RMO 2004 Questions, Solutions, Discussions

Note that \(p_1p_2 \dots p_n + 1\) is odd for any \(n\geq 1\), and hence \(p_n\) is odd for any \(n\geq 2\). Since \(p_1 = 2\) and \(p_2 = 3\), it follows that for any \(n\geq 2\), the integer \(p_1p_2 \dots p_n + 1\) is not divisible by any one of \(2\) and \(3\). So the least prime divisor of \(p_1p_2 \dots p_n + 1\) is at least \(5\) for any \(n\geq 2\). If possible, suppose \(5\) is the largest prime divisor of \(p_1p_2 \dots p_n + 1\) for some integer \(n\geq 2\). This yields \[ p_1p_2 \dots p_n + 1 = 5^k \] for some \(k\geq 1\).
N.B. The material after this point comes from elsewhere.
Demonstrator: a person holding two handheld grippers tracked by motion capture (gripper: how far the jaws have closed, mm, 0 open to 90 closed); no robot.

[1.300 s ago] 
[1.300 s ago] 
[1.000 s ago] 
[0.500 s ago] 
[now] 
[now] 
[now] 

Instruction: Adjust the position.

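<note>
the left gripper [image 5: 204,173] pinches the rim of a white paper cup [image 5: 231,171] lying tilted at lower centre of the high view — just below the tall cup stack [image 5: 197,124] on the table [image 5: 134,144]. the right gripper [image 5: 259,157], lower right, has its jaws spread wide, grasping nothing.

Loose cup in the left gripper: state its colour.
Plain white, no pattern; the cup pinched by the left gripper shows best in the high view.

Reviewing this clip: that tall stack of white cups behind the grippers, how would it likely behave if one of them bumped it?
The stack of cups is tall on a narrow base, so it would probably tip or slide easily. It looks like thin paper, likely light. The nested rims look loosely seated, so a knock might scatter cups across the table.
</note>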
This implies that \(4\) divides \(p_1p_2 \cdots p_n\), which is impossible since \(p_1 = 2\), and \(p_r\) is odd for any integer \(r \geq 2\). This shows that \(p_{n+1}\) is not equal to \(5\) for any integer \(n\geq 2\). Consequently, it follows that \(p_n\neq 5\) for any integer \(n\geq 1\).